The city of Malaga was founded by the Phoenicians and passed through the hands of the Carthaginians, the Romans, the Visigoths and the Moors when it prospered as a major seaport for the kingdom. It finally fell to the Christian forces in 1487 Mlaga is situated on the bay of Malaga and is a major port. Exports include the local wine, almonds, dried fruits, olives and iron ore. It’s beaches, luxurious vegetation and mild climate make it one of the world’s leading tourist destinations. Picasso was born in here and you will find a museum of his works.

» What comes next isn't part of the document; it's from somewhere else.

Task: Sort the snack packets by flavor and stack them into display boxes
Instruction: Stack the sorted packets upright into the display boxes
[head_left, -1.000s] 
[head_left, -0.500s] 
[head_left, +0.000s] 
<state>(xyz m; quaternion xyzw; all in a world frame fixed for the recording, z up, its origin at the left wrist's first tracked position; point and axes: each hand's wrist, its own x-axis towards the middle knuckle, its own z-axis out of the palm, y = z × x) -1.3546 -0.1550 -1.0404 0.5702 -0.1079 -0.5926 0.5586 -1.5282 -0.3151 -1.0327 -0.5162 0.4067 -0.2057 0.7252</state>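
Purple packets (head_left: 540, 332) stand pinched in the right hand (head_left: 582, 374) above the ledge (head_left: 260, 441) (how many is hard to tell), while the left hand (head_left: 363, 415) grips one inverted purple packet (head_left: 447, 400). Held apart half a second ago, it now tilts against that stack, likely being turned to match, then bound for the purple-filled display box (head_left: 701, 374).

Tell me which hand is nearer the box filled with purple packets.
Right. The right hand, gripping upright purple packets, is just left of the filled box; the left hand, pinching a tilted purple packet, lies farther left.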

Seville was important in Phoenician times and favored by the Romans. It continued as the major city of southern Spain under the Visigoths. It fell to the Moors in 712 and became a prominent center for culture and commerce. After a drawn out siege it was captured by the Christians in 1248. Some 300,000 Moors are reputed to have fled the city following its capture. Seville entered its greatest period of prosperity with the discovery of the Americas and was the main trading port with the new colonies. In 1718 a sandbar closed the port to shipping and Seville went into a steady decline. The French sacked the city in 1810. Throughout the civil war Seville was held by the Nationalists. Today Seville is both capital to the province and the region of Andalucia. Standing on the river Guadalquiver, which connects it to the Atlantic, it has returned to be a port of note accessible to ocean-going vessels. Exports include minerals, cork, fruit, olives and wines. Armanents, chemicals, explosives, machinery, perfume, pharmaceuticals, porcelain, textiles and tobacco are all manufactured locally. It is a major cultural and tourist center. Seville has kept much of its Moorish aspect and one of the world’s largest cathedrals occupies the site of a former mosque. The Giralda tower and the court of oranges remain from the original Moorish structure. You will also find the tomb of Christopher Columbus within the cathedral. The 14th century Alcazar, built by Moorish artisans stands next to the cathedral and is superseded only by Granada’s Alhambra Palace. It is recognized as Spain’s leading center for bullfighting.